Up to and including the line with "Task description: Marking", reproduce the listing below exactly, beginning at its first line.

--------

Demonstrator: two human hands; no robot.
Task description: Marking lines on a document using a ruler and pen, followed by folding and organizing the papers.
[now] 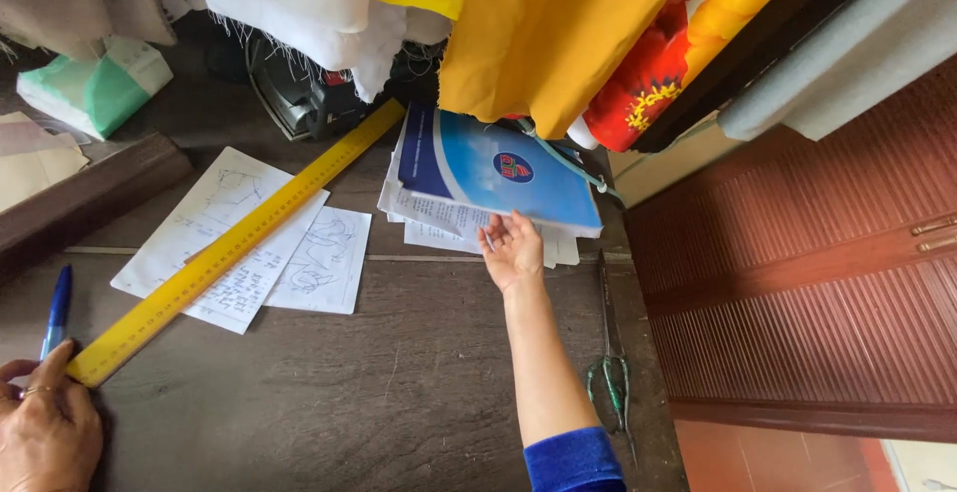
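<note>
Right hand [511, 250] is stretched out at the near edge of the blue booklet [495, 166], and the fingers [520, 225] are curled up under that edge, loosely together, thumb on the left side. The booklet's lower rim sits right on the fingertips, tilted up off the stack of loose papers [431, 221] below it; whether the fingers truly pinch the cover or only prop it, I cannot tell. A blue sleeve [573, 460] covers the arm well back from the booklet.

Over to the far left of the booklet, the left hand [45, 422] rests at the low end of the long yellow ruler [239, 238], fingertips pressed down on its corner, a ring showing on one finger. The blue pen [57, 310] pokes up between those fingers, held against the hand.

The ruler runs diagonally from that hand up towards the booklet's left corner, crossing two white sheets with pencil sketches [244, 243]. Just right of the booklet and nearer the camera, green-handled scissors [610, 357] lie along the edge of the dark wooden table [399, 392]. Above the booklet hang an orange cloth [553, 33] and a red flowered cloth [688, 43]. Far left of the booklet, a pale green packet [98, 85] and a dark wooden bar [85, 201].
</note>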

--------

* [Solution below]
Demonstrator: two human hands; no robot.
Task description: Marking lines on a document using a ruler and pen, followed by folding and organizing the papers.

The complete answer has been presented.